Pastoors in periode 1322-1716

Pastoors tot aan de reformatie ¹/

De graven Van den Bergh hadden tijdens de reformatie het recht van benoeming van het pastoraat. De benoemde pastoor was een pastoor non-curatus, dit wil zeggen een pastoor die wel de pastorie en de daaraan verbonden inkomsten bezat, maar de geestelijke bediening en de zielzorg niet zelf uitoefende. Hij liet dit tegen vergoeding over aan een priester, een zogenaamde vice-cureit of onderpastoor.

Een overzicht van benoemde rooms-katholieke geestelijken:

W. van Wisschel (pastoor non-curatus)
Periode: 1322
H. van Wisschel (pastoor non-curatus)
Periode: 1322-1325
A. Gruiters (pastoor non-curatus)
Periode: 1325-1330
G. Nolinck (pastoor non-curatus)
Periode: 1475
W. van Aerde (vice-cureit)
Periode: 1475
W. van Medemblick (pastoor non-curatus)
Periode: 1492-1498
H. van Well (pastoor non-curatus)
Periode: 1498-1527
W. van Medemblick (pastoor non-curatus)
Periode: 1492-1527
F. van Groenen (pastoor)
Periode: 1527 – 1572
C. Buddingh (pastoor)
periode: 1574-1590

Noot: ¹/ Godsdienstige beweging in de zestiende eeuw onder leiding van Maarten Luther en Johannes Calvijn. De invloed van de Reformatie strekte zich uit over vele landen en is tot op de dag van vandaag merkbaar in kerk en samenleving.

Pastoors van de Hollandse Missie Didam (1590-1853)

Na de Reformatie en de Tachtigjarige Oorlog (1568-1648) zat er geen structuur meer in de Rooms-katholieke Kerk. Het rooms-katholieke geloof was verboden en bisschoppen werden niet meer vervangen. Nederland was in feite een missiegebied geworden.

In 1590 werd pastoor Cornelis Buddingh door de hervormingsgezinden in Didam verdreven. In 1596 namen zij de dorpskerk in het centrum van Didam af van de rooms-katholieken en richtten deze in voor hun eigen eredienst. Na het vertrek van Buddingh was katholiek Didam jarenlang aangewezen op diensten van rondtrekkende priesters. Maar die diensten waren wel illegaal. In de periode 1672-1674 tijdens de Frans bezetting was de dorpskerk van Didam weer in handen van de katholieken. Toen de Fransen vertrokken werd de kerk weer bezit van de gereformeerden en werd de Rooms-katholieke Kerk opnieuw weggedrukt in het openbare leven. In de statie Didam bleef echter een rooms-katholieke priester gevestigd.
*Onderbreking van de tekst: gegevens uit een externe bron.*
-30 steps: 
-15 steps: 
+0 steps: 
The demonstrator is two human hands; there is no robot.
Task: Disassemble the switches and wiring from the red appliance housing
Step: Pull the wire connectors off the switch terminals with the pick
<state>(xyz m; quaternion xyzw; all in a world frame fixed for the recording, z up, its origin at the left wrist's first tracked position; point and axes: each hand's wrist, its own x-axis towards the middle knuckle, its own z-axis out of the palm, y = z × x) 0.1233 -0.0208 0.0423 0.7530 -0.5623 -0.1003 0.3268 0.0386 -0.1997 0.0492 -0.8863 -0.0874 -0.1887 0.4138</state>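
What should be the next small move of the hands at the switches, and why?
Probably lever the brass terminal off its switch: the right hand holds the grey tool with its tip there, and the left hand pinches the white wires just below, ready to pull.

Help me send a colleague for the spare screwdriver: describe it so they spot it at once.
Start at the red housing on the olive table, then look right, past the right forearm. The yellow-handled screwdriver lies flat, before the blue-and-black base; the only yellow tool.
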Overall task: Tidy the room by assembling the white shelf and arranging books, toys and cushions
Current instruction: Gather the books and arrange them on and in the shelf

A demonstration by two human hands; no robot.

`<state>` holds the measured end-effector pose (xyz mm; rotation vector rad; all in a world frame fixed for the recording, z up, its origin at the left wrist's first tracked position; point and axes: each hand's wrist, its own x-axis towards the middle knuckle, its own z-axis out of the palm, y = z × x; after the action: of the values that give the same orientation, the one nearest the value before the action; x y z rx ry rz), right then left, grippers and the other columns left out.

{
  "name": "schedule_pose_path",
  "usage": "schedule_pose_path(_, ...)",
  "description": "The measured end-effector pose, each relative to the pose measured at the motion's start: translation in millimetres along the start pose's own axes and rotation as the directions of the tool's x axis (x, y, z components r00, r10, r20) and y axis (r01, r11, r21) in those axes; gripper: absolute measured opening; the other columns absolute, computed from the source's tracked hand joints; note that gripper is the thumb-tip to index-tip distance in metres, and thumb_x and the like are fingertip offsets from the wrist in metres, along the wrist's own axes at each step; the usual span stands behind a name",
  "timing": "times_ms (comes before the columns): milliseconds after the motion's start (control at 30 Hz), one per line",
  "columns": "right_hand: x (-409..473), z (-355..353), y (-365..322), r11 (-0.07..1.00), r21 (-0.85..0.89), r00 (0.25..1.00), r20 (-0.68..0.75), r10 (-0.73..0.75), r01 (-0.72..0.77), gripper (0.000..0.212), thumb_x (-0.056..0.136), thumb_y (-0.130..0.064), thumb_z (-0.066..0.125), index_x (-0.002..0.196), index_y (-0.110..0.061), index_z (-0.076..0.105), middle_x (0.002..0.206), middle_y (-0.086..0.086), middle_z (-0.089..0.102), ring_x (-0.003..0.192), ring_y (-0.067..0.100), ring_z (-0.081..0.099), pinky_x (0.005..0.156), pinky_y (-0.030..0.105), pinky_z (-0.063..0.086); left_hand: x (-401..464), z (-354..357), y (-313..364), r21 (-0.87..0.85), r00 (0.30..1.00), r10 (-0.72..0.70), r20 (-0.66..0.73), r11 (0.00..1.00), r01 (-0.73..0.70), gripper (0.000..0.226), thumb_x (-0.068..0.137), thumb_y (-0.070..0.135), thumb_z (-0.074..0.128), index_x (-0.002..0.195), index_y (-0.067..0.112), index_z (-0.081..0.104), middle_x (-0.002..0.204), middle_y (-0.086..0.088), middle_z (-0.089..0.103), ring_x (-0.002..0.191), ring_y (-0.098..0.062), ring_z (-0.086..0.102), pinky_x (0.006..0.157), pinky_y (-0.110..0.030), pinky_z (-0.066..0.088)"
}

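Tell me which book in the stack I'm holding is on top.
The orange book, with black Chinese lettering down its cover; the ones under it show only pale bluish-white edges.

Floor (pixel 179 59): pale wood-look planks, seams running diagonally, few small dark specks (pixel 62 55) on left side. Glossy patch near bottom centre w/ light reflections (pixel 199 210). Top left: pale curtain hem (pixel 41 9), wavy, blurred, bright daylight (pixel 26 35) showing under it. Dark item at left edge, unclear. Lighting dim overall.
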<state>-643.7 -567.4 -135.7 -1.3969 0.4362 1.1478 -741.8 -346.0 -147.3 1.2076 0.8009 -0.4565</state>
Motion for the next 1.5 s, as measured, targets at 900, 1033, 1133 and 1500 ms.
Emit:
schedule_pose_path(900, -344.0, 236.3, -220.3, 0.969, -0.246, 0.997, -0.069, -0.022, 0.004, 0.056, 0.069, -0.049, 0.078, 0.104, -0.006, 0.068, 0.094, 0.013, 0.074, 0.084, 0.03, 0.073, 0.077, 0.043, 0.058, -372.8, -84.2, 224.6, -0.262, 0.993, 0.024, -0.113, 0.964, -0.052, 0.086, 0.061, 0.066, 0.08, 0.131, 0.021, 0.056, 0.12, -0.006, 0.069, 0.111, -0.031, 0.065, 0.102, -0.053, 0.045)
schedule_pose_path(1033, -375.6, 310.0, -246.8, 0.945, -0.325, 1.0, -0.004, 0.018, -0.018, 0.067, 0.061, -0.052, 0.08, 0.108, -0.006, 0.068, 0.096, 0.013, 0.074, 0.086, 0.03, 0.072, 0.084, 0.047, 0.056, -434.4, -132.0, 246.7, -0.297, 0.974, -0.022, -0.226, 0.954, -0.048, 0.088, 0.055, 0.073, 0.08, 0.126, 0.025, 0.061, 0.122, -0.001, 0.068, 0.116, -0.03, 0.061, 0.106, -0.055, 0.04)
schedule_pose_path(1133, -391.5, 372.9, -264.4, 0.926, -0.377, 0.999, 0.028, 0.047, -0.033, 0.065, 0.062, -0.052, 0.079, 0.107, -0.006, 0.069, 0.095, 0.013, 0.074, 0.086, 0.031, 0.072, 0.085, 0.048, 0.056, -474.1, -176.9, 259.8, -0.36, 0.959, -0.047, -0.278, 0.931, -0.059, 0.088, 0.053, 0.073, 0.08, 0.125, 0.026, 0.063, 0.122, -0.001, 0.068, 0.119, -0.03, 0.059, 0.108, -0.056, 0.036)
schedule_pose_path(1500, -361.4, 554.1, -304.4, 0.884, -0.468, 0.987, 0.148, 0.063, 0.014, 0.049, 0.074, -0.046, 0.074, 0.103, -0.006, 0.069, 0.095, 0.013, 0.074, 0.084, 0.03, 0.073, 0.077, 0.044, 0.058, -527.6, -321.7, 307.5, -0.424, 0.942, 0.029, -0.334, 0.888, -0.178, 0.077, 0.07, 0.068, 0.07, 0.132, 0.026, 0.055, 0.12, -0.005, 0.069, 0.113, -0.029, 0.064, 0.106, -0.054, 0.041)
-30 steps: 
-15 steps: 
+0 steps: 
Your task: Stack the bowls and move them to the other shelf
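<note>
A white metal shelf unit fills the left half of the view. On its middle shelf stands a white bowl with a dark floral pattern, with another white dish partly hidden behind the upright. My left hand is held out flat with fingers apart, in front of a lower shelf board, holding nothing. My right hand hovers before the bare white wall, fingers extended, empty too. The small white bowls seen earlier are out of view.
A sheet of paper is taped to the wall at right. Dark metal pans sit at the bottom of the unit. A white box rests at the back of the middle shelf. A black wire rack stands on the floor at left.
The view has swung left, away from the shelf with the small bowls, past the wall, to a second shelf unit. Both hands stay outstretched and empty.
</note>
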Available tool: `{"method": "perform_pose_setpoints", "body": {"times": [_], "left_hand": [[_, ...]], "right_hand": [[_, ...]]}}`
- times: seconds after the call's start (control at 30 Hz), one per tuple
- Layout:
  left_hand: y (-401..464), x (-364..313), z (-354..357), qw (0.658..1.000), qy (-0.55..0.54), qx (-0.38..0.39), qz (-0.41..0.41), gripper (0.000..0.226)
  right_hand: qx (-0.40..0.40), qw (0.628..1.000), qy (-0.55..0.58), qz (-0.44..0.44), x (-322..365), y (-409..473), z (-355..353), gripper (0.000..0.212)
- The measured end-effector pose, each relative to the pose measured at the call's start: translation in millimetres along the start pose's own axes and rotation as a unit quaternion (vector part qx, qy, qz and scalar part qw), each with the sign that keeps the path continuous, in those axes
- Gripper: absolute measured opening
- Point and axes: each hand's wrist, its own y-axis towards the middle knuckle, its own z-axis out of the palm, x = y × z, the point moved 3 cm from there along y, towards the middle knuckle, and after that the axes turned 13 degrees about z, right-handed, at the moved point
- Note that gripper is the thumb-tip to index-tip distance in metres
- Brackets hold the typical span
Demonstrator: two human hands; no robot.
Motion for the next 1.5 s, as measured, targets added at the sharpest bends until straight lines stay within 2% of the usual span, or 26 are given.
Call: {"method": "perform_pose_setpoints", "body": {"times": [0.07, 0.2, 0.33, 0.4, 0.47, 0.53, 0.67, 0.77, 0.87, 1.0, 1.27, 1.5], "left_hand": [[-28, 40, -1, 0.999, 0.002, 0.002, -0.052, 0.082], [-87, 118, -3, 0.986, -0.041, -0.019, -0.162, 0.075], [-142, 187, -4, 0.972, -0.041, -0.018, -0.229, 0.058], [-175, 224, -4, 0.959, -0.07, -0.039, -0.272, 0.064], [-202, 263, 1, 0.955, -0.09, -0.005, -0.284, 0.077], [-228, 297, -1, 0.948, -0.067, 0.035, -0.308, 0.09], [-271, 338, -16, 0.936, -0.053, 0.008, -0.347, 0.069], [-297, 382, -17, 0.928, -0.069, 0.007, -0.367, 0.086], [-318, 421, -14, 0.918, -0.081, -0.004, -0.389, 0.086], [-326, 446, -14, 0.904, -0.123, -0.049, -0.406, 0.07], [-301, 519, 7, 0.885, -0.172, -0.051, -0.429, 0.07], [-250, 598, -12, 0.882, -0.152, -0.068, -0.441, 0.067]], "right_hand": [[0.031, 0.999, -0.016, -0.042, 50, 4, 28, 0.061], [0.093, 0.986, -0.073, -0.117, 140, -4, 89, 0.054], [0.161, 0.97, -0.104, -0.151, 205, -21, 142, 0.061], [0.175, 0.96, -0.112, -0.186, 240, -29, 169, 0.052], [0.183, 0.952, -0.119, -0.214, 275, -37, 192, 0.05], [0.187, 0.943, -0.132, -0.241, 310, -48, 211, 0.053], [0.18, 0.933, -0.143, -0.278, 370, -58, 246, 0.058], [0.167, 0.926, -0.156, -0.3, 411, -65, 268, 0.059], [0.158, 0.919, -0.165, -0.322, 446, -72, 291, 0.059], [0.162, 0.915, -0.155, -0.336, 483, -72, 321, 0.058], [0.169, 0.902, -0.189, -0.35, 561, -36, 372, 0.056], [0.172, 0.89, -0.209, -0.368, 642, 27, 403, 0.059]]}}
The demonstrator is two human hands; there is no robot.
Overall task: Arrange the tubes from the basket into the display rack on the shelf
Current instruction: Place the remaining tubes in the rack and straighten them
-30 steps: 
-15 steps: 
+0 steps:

In 1853 volgde het herstel van de bisschoppelijke hiërarchie en kwam er een einde aan de Hollandse Missie. Op 5 augustus 1854 werd door de aartsbisschop van Utrecht de parochie van de H. Martinus opgericht. Didam hoorde bij dekenaat Doesburg van het aartsbisdom Utrecht.

Overzicht van de pastoors van de Hollandse Missie na de Franse bezetting:

G. van Matthaei
Periode: 1672-1702
C. van Breugel
Periode: 1702-1703
F.G. Tuijnslijper
Periode: 1703-1717

Bijzonderheden : Met goedvinden van graaf Oswald III, graaf Van den Bergh, werd F.G. Tuijnslijper op 29 september 1703 benoemd tot pastoor in Didam. Onder zijn pastoraat werd in 1716 een primitieve schuurkerk ingericht op de plaats waar in 1837 de waterstaatskerk met pastorie werd gebouwd.